DME is mainly caused by increased retinal vascular permeability leading to the accumulation of fluid in the retina with subsequent increase in its thickness. These events are associated with disruption of the blood retinal barrier and increased production of VEGF [13,14]. Several randomized clinical trials have demonstrated the efficacy of VEGF inhibitors (anti-VEGF) in the treatment of DME with improvement in visual acuity and a reduction in central macular thickness (CMT) [4, 5, 15, 16].
Intravitreal injection of ziv-aflibercept has been used in multiple chorioretinal conditions with great success especially in the developing countries [17-20]. In the present study, we investigated the safety and the efficacy of intravitreal injection of 1.25 mg of ziv- aflibercept in 59 eyes with diabetic macular edema resistant to previous ranibizumab injection.
No cases of uveitis or endophthalmitis were found in our study indicating high safety profile of the new drug. However, a previous study reported 0.03–0.05% incidence of endophthalmitis after injection of bevacizumab, ranibizumab and aflibercept [20].
Among the 59 eyes that received intravitreal injection of ziv-aflibercept in the present study, no cases of glaucoma or ocular hypertension were reported. In contrast, previous studies have reported increased IOP in 6.25–33% of eyes with glaucoma or ocular hypertension and in 1.6–7.1% of non-glaucomatous eyes following anti- VEGF injections[21-23].
The present study found marked functional and anatomical improvements after six months of follow up, with significant improvement in BCVA and marked reduction in CMT.
In agreement with our study, two randomized, controlled trials have found the new drug to be effective. Intravitreal ziv-aflibercept (IVZ) and intravitreal bevacizumab (IVB) treatments were compared in 123 eyes with DME. Patients were randomized to one of three loading doses of 1.25 mg IVZ, 2.5 mg IVZ or 1.25 mg IVB administered by injection. At 12 weeks both doses of ziv-aflibercept achieved similar results with greater visual improvement than IVB [18]. After 12 weeks, IVB was injected every 4 weeks, whereas both IVZ groups were injected every 8 weeks through 1 year, after which BCVA outcomes were better in patients with IVZ than in those with IVB treatment [24].
Other studies have confirmed the efficacy of ziv-aflibercept, in support of our study. The earliest of these was performed on 50 eyes, with ziv-aflibercept injections in 27 eyes and bevacizumab was injected in 23 eyes in a pro re nata regimen (PRN). Both groups achieved similar improvements in mean visual acuity at three months but patients receiving ziv-aflibercept required fewer injections (2.4 vs. 3.6) [25-26].
Another 30-month prospective study assessed the efficacy of ziv-aflibercept in18 eyes with DME in a treat and extend regimen. At the 30-month examination, improvements in both mean CMT (p = 0.027) and mean visual acuity (p = 0.042) were reported [27].
In this study, we aimed to investigate the role of metabolic control of DM and its duration on the anatomical and functional response after a switch to ziv-aflibercept treatment. Our correlation analysis findings indicate poorer response to ziv-aflibercept in patients with poorer metabolic control, higher HbA1C or longer duration of DM. This is not in agreement with a previous study on treatment switching from bevacizumab to aflibercept, which found no association between metabolic control or duration of DM and response to aflibercept [28].
Our investigation of the possible predictors for better anatomical response to ziv-aflibercept found that the only significant predictor for this outcome was the central macular thickness three months after treatment onset.
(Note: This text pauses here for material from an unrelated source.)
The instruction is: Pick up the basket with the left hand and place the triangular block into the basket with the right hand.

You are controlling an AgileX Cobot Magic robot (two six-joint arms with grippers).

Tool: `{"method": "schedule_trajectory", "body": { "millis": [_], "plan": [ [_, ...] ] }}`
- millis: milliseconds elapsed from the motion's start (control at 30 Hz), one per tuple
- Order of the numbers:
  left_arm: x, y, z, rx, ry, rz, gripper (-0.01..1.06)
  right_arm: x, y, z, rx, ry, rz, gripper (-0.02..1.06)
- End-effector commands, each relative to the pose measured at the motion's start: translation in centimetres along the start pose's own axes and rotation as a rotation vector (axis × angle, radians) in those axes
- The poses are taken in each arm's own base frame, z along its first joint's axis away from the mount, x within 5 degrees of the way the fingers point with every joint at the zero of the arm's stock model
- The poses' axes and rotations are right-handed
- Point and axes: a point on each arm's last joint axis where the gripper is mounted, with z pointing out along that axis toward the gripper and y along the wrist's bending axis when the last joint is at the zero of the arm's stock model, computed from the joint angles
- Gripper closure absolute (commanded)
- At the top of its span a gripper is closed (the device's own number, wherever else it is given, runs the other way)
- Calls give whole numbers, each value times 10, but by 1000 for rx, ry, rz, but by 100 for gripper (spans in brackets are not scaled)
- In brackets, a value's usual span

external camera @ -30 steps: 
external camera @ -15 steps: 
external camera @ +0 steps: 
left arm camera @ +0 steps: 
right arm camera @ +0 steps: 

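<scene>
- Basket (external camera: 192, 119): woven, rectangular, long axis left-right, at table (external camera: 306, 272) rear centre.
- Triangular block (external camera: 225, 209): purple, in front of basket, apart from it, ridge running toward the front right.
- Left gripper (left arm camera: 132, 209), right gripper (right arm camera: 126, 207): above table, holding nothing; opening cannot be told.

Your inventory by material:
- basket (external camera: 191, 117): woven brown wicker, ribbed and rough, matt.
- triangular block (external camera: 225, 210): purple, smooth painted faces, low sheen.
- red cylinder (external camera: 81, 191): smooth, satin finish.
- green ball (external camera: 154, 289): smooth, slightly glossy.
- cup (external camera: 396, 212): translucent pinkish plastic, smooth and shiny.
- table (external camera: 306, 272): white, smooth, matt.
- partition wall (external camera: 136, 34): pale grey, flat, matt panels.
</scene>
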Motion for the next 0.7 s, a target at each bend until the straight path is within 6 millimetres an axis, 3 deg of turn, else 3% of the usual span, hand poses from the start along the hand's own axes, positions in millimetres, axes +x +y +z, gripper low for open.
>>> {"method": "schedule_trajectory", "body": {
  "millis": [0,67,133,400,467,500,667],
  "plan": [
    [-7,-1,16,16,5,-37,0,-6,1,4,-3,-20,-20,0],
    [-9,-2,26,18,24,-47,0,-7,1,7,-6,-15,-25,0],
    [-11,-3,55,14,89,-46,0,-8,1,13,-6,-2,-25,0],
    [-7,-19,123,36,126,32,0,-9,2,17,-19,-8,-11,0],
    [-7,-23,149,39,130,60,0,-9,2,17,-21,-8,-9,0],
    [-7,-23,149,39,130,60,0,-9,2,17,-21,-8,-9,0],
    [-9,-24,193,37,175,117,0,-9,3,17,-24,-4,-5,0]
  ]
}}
Thus, cases with lower CMT after three months showed better anatomical response after six months of ziv-aflibercept injection. In contrast, one other study reported that the baseline CMT before the treatment switch is the only significant predictor for a better anatomical response after switching to aflibercept [28].
The cost of the treatment procedure in the present study included the hospital costs, hospital user fees, cost of investigations such as OCT, fluorescein angiography, and cost of the anti-VEGF drug. The mean number of injections was 3.75 ± 1.68. The costs of one dose of IVB and IVZ are similar ($50 and $30 per dose, respectively) [11, 29]. However, the cost of IVA or IVR is 20-30 times this amount [30]. The relative affordability of IVB or IVZ may be of great benefit to the patients in the developing and low-middle-income countries where there is limited insurance coverage. In addition, a reduction in the number of hospital visits required for patients who receive IVZ may reduce further costs.
A limitation of this study is the small sample with short duration of follow up. In further research, a larger number of patients needs to be evaluated with a longer follow up period to assess the efficacy of this new drug.